Re: [RFC PATCH 0/4] Make inotify instance/watches be accounted per userns

From: Eric W. Biederman
Date: Thu Jun 02 2016 - 12:31:12 EST

Nikolay Borisov <kernel@xxxxxxxx> writes:

> On 06/01/2016 07:00 PM, Eric W. Biederman wrote:
>> Cc'd the containers list.
>> Nikolay Borisov <kernel@xxxxxxxx> writes:
>>> Currently the inotify instances/watches are being accounted in the
>>> user_struct structure. This means that in setups where multiple
>>> users in unprivileged containers map to the same underlying
>>> real user (e.g. user_struct) the inotify limits are going to be
>>> shared as well which can lead to unplesantries.
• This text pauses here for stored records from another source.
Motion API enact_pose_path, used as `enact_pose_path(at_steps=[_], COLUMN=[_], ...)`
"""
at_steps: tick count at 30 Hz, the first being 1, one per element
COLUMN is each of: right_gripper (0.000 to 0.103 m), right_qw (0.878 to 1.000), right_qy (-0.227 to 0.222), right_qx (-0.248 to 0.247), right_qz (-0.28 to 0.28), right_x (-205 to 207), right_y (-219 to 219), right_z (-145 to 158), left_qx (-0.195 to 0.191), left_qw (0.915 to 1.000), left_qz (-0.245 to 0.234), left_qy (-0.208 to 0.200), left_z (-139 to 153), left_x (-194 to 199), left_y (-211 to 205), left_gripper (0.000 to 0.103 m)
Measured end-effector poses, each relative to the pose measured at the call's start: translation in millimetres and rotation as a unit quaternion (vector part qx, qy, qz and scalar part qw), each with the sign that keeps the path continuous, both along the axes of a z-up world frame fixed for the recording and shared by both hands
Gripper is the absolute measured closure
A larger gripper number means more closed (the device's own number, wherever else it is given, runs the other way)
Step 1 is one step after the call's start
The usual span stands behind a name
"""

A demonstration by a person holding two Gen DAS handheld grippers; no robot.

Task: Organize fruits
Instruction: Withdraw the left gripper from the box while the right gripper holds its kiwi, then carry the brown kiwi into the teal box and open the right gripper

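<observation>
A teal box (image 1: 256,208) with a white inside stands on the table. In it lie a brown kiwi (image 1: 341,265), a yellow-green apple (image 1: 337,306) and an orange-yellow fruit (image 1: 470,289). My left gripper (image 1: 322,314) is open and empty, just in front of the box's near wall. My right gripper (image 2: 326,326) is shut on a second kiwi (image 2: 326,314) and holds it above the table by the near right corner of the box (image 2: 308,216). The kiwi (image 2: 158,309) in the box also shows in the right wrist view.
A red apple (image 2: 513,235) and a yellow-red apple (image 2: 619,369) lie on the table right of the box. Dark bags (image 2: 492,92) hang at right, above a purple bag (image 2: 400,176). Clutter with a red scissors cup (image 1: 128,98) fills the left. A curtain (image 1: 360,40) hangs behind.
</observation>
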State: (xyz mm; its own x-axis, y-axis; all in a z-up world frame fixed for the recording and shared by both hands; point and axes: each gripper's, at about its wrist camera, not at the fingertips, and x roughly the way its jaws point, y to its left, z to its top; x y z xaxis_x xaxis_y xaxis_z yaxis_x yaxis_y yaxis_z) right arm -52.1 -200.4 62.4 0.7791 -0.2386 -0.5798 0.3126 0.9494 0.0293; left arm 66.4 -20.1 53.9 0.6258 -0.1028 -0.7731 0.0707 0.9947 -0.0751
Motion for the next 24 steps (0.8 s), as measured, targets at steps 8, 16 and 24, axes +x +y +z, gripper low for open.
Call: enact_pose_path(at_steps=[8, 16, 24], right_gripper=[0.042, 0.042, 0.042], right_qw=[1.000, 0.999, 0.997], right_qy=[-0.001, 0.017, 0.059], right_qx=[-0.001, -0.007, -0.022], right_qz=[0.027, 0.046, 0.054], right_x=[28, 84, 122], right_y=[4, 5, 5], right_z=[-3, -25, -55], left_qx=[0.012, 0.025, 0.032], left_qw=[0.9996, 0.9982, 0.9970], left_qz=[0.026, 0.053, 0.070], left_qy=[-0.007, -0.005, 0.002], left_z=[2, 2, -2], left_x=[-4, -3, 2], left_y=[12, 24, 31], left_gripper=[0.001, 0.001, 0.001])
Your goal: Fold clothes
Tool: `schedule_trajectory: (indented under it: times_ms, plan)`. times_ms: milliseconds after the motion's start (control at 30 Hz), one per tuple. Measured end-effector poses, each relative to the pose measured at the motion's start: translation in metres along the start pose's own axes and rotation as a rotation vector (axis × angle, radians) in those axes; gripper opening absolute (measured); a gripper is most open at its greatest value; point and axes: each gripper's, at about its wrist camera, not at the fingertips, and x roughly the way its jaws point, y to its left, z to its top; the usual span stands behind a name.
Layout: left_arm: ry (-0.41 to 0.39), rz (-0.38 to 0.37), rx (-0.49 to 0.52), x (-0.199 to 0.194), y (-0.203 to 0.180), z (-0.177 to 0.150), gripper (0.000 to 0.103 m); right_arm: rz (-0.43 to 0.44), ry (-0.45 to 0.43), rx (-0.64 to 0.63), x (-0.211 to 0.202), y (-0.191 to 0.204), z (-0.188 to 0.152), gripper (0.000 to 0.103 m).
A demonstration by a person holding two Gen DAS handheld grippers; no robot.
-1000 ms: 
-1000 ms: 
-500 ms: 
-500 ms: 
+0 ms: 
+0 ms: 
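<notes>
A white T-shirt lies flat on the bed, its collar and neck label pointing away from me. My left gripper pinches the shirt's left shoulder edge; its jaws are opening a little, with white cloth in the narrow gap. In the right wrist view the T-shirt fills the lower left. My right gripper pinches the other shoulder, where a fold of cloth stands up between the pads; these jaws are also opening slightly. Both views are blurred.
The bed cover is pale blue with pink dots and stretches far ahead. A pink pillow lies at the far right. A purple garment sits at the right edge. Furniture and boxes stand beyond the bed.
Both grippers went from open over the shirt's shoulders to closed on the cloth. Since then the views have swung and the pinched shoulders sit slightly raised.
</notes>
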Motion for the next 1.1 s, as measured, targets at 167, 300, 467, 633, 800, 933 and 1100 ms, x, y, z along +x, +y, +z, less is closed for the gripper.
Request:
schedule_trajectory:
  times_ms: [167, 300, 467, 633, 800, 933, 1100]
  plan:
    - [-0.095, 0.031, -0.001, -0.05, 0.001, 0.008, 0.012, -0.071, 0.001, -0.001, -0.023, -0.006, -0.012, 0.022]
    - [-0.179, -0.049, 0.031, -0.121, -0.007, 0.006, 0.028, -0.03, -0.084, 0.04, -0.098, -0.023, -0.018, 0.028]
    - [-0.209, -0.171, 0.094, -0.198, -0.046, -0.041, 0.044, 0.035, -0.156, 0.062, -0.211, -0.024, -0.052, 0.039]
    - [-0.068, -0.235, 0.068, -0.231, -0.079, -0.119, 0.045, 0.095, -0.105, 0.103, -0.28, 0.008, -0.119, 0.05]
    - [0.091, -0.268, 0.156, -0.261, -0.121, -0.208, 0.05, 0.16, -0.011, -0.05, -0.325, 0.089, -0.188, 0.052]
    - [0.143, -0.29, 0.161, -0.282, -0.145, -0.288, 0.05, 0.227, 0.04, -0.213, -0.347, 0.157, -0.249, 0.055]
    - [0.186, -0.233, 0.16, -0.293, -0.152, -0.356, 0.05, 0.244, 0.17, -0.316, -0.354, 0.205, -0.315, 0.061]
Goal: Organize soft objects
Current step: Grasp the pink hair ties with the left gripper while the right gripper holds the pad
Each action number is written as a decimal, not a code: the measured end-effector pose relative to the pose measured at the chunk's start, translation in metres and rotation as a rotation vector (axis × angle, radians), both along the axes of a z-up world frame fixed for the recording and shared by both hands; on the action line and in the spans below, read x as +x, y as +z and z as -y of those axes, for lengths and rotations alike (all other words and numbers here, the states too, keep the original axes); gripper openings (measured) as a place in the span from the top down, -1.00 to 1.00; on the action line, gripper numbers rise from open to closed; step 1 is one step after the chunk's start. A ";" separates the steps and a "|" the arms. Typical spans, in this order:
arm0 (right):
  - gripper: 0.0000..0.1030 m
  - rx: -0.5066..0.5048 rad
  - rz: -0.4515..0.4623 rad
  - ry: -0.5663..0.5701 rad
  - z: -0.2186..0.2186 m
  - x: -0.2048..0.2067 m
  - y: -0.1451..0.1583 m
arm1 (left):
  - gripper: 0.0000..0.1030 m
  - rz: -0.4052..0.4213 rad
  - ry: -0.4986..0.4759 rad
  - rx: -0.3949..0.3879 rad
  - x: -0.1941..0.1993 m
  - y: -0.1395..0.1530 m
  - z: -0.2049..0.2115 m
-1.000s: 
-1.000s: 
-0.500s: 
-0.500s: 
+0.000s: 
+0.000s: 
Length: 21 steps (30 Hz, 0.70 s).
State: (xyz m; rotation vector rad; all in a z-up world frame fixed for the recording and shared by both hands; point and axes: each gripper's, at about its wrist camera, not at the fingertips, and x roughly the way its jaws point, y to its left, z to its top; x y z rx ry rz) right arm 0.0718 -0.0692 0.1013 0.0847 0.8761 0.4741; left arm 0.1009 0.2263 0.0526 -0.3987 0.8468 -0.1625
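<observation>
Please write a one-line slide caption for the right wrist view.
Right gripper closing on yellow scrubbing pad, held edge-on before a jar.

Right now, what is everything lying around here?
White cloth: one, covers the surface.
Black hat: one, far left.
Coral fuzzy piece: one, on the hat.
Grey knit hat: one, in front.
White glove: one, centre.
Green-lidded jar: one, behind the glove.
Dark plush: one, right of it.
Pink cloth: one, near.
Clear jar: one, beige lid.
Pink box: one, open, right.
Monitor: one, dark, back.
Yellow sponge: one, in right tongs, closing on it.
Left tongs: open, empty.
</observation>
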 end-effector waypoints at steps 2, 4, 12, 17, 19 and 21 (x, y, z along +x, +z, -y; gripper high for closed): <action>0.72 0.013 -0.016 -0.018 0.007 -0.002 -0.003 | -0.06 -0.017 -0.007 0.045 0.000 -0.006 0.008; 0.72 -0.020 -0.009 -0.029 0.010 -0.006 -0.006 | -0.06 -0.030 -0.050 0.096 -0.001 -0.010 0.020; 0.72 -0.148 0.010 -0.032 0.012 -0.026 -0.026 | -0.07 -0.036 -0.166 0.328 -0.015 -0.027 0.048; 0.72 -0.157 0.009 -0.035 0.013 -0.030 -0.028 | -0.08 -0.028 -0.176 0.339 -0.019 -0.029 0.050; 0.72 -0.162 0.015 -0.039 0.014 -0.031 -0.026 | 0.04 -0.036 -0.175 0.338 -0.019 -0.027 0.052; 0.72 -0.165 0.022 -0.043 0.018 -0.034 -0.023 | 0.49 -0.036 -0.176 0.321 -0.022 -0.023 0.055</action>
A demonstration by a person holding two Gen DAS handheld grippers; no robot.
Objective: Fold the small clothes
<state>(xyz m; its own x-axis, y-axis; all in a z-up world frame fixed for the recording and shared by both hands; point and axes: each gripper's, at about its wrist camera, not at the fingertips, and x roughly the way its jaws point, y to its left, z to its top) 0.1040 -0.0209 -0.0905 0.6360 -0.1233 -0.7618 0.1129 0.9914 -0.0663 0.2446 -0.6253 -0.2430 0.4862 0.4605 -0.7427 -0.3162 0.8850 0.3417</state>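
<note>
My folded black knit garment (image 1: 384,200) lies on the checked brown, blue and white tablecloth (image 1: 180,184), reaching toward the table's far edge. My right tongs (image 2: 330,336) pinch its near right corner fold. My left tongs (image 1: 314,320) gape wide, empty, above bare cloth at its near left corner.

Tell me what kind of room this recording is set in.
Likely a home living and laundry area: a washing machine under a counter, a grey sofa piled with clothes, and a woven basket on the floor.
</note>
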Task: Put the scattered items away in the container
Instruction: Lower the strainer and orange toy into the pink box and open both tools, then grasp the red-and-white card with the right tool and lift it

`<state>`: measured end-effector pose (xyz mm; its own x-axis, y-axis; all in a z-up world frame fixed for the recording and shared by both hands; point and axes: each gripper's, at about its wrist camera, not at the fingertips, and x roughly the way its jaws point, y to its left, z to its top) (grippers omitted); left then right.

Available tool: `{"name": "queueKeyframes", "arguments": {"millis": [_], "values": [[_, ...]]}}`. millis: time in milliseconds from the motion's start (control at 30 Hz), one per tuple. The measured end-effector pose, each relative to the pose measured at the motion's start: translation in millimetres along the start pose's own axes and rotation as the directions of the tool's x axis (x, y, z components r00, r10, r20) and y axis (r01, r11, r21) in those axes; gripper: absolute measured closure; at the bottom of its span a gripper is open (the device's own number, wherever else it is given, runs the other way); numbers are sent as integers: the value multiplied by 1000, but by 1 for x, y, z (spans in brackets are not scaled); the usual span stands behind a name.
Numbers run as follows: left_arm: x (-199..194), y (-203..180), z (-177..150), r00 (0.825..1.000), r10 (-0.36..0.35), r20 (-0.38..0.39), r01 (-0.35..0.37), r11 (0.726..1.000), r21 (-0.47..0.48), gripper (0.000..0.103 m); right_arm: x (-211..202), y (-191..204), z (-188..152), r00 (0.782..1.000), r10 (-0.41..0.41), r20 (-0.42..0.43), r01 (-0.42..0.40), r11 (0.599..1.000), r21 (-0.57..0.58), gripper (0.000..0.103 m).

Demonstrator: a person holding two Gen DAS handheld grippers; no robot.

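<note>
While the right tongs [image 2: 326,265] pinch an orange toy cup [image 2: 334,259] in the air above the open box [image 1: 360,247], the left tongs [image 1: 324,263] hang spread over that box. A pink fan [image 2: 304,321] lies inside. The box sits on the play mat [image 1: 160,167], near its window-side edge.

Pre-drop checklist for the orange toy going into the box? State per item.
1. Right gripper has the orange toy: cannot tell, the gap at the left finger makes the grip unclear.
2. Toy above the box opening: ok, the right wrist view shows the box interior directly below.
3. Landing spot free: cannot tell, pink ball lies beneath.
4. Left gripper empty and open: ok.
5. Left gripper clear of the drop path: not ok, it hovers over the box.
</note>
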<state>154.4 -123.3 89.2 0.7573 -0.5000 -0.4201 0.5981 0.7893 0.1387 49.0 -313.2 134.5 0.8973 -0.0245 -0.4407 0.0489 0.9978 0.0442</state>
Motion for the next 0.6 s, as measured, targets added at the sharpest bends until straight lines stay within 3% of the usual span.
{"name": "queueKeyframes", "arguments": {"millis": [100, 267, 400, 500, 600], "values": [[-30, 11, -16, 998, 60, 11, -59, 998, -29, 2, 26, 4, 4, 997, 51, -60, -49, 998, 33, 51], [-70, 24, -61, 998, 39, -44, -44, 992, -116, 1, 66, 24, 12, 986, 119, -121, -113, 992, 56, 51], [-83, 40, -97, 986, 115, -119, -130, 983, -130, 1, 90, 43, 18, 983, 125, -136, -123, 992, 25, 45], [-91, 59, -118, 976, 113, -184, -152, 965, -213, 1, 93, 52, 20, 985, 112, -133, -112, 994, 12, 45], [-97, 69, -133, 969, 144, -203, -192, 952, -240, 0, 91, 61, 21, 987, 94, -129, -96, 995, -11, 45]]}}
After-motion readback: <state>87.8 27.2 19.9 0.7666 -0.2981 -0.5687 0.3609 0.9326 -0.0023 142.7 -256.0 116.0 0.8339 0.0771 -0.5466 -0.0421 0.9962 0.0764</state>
This is a problem
>>> since any user inside any of the containers can potentially exhaust
>>> the instance/watches limit which in turn might prevent certain
>>> services from other containers from starting.
>> On a high level this is a bit problematic as it appears to escapes the
>> current limits and allows anyone creating a user namespace to have their
>> own fresh set of limits. Given that anyone should be able to create a
>> user namespace whenever they feel like escaping limits is a problem.
>> That however is solvable.
> This is indeed a problem and the presented solution is rather dumb in
> that regard. I'm happy to work with you on suggestions so that I arrive
> at a solution that is upstreamable.

The one in kernel solution to hierarchical resource limits that I am
aware of is the current include/linux/page_counter.h which evolved from

>> A practical question. What kind of limits are we looking at here?
>> Are these loose limits for detecting buggy programs that have gone
>> off their rails?
> Loose limits.
>> Are these tight limits to ensure multitasking is possible?
>> For tight limits where something is actively controlling the limits you
>> probably want a cgroup base solution.
>> For loose limits that are the kind where you set a good default and
>> forget about I think a user namespace based solution is reasonable.
> That's exactly the use case I had in mind.
>>> The solution I propose is rather simple, instead of accounting the
>>> watches/instances per user_struct, start accounting them in a hashtable,
>>> where the index used is the hashed pointer of the userns. This way
>>> the administrator needn't set the inotify limits very high and also
>>> the risk of one container breaching the limits and affecting every
>>> other container is alleviated.
>> I don't think this is the right data structure for a user namespace
>> based solution, at least in part because it does not account for users
>> escaping.
> Admittedly this is a naive solution, what are you ideas on something
> which achieves my initial aim of having limits per users, yet not
> allowing them to just create another namespace and escape them. The
> current namespace code has a hard-coded limit of 32 for nesting user
> namespaces. So currently at the worst case one can escape the limits up
> to 32 * current_limits.

32 is the nesting depth not the width of the tree. But see above.